Arbeitslosigkeit: Rückgang in Berlin, Anstieg in Brandenburg und bundesweit

Während die Zahl der Arbeitslosen in Berlin im Dezember 2025 leicht abnahm, stieg sie in Brandenburg und bundesweit an. Die Arbeitslosenquote bleibt in der Hauptstadt jedoch weiterhin hoch.

In Berlin sind die Arbeitslosenzahlen im Dezember 2025 leicht gesunken.
In Berlin sind die Arbeitslosenzahlen im Dezember 2025 leicht gesunken.Uwe Zucchi/dpa

Im Dezember 2025 hat sich der Berliner Arbeitsmarkt geringfügig entspannt. Nach Angaben der Regionaldirektion der Bundesagentur für Arbeit waren in der Hauptstadt 216.327 Menschen arbeitslos gemeldet, das sind 1.640 weniger als im Vormonat. Die Arbeitslosenquote sank im Vergleich zu November um 0,1 Punkte auf 10,1 Prozent, bleibt damit aber weiterhin über der 10-Prozent-Marke. Im Vorjahresvergleich ist dennoch ein deutlicher Anstieg zu verzeichnen: Es wurden 11.601 mehr Arbeitslose als im Dezember 2024 registriert.

Die neue Chefin der Regionaldirektion Berlin-Brandenburg, Carina Knie-Nürnberg, erklärte: „In Berlin hat sich der Arbeitsmarkt zum Jahresende zwar ganz leicht aufgehellt, aber die Lage bleibt anspruchsvoll.“ Sie erklärte, dass das aktuelle Niveau weiterhin über dem des Vorjahres liege.

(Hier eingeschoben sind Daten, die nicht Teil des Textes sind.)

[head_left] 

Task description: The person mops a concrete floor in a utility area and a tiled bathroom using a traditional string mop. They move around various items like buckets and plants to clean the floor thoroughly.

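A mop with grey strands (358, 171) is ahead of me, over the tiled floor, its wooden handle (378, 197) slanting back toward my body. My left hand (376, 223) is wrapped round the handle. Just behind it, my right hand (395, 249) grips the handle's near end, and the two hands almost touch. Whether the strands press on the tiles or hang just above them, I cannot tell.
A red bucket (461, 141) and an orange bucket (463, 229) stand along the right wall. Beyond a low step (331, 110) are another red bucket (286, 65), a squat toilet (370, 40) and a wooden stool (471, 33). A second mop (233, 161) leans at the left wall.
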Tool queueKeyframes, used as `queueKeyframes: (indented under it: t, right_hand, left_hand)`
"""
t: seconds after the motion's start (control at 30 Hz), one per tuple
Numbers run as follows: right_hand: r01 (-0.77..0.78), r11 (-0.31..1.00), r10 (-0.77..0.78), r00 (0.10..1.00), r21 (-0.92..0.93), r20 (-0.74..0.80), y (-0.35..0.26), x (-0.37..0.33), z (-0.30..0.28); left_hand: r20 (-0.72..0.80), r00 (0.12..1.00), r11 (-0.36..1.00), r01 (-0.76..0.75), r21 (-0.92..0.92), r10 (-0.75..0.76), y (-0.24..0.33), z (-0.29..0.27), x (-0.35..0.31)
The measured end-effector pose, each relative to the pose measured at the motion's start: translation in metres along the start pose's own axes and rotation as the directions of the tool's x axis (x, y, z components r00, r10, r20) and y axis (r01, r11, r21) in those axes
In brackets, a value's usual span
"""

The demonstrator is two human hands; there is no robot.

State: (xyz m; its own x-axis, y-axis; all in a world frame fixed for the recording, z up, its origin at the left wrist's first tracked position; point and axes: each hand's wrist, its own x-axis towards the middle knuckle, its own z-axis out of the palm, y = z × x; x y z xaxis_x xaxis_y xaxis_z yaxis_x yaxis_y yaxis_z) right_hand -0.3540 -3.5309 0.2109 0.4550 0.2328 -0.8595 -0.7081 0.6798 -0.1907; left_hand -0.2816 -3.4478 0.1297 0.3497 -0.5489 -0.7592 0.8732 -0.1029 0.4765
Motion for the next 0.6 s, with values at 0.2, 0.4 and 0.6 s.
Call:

In Brandenburg zeigte sich hingegen eine gegenläufige Entwicklung. Hier stieg die Zahl der Arbeitslosen im Dezember leicht auf 85.503 – ein Zuwachs von 1.230 gegenüber November und 1.990 mehr als im Vorjahresmonat. Die Arbeitslosenquote in Brandenburg erhöhte sich um 0,1 Punkte auf 6,3 Prozent. Knie-Nürnberg führte den Anstieg auf saisonale Effekte zurück: „Der Arbeitsmarkt in Brandenburg zeigt zum Jahresende ein Bild, das wir aus den Vorjahren kennen. Die Arbeitslosigkeit steigt im Winter saisonbedingt leicht an. Vor allem witterungsabhängige Branchen schlagen sich in den Dezemberzahlen nieder.“

Bundesweit mehr Arbeitslose

Auch bundesweit nahm die Arbeitslosigkeit im Dezember zu. Die Bundesagentur für Arbeit in Nürnberg meldete einen Anstieg um 23.000 auf rund 2,9 Millionen registrierte Arbeitslose. Im Vergleich zum Dezember 2024 sind das 101.000 mehr. Die bundesweite Arbeitslosenquote stieg um 0,1 Punkte auf 6,2 Prozent. Höher lag die Arbeitslosigkeit zuletzt vor 15 Jahren.

Die Unterbeschäftigung, die auch Teilnehmer an arbeitsmarktpolitischen Maßnahmen und kurzfristig Erkrankte umfasst, sank saisonbereinigt zum Vormonat leicht um 3.000 auf 3.572.000.